Libertà l’ho vista svegliarsi
ogni volta che ho suonato
per un fruscio di ragazze
a un ballo
per un compagno ubriaco.

E poi se la gente sa,
e la gente lo sa che sai suonare,
suonare ti tocca
per tutta la vita
e ti piace lasciarti ascoltare.

Finì con i campi alle ortiche
finì con un flauto spezzato
e un ridere rauco
e ricordi tanti
e nemmeno un rimpianto.



« Avrò avuto diciott'anni quando ho letto Spoon River. Mi era piaciuto, forse perché in quei personaggi trovavo qualcosa di me. Nel disco si parla di vizi e virtù: è chiaro che la virtù mi interessa di meno, perché non va migliorata. Invece il vizio lo si può migliorare: solo così un discorso può essere produttivo. »

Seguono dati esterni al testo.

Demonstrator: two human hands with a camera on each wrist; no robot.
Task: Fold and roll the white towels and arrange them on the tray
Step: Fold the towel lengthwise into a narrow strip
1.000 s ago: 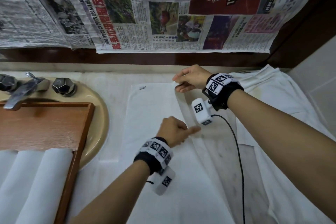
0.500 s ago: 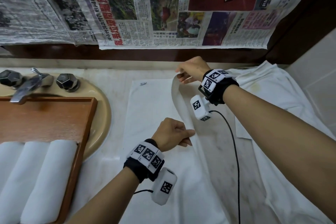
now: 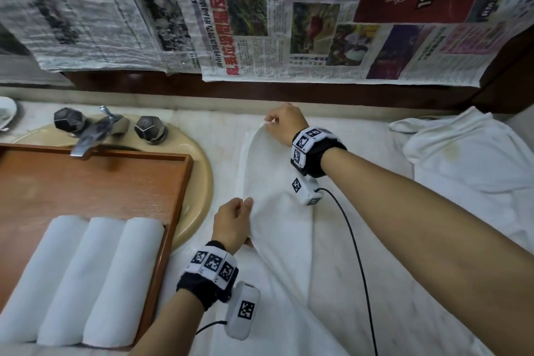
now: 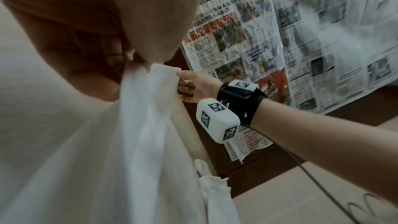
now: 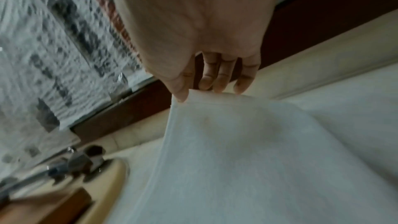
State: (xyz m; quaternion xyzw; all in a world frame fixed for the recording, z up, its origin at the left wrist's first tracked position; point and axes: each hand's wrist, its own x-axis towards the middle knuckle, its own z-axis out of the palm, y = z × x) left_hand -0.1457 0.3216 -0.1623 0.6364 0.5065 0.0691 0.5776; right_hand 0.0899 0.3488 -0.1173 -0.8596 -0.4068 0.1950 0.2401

questa è la più nota, ma le più belle sono altre.
arriveranno.

10 commenti:

fabrax ha detto...

lessi il libro nel periodo post anni '70. Adoro Fernanda Pivano, grazie a lei siamo venuti a conoscenza di scrittori undeground, (la cosiddetta BEAT GENERATION) come Kerouac, Corso, Ferlinghetti, Ginsberg, Cassady, Bukowski, ect. Hanno scritto libri bellissimi

(pesa) ha detto...

ohibo! hai già detto tutto tu :-)
compresa la citazione di de andrè che mi era venuta in mente durante la lettura e finanche la frase conclusiva.
alla prossima

monteamaro ha detto...

Ho conosciuto la poesia di Pavese grazie a Lèo Ferrè, che l'ha cantata con cuore ed anima, piantandomela dentro senza scampo.
Pivano e Spoon River la naturale conseguenza.
Magnifico De Andrè, tra l'altro il suo "Giudice"... è attualissimo!

giardigno65 ha detto...

bellissimo !

enzo ha detto...

Non ho ancora letto l'Antologia, non so nemmeno se in casa ci sia.
Ma quella canzone, quelle canzoni, le ho suonate tanto e le suonerò ancora, tutta la vita.

Rossa ha detto...

conosco Kerouac e qualcosina di Bukowski, ma nessuno degli altri che citi. la mia è pur sempre una conoscenza "base". ciao Fabrax.

Rossa ha detto...

si fugurati se ho detto tutto io...pigro.

Rossa ha detto...

soprattutto "la statura di dio" di de andrè è ancora una volta una firma inconfondibile.

Rossa ha detto...

Giardi, bellissime la poesia e la canzone? verissimo!!

Rossa ha detto...

dai guarda in casa e sennò comprala. dai, e poi mi dici.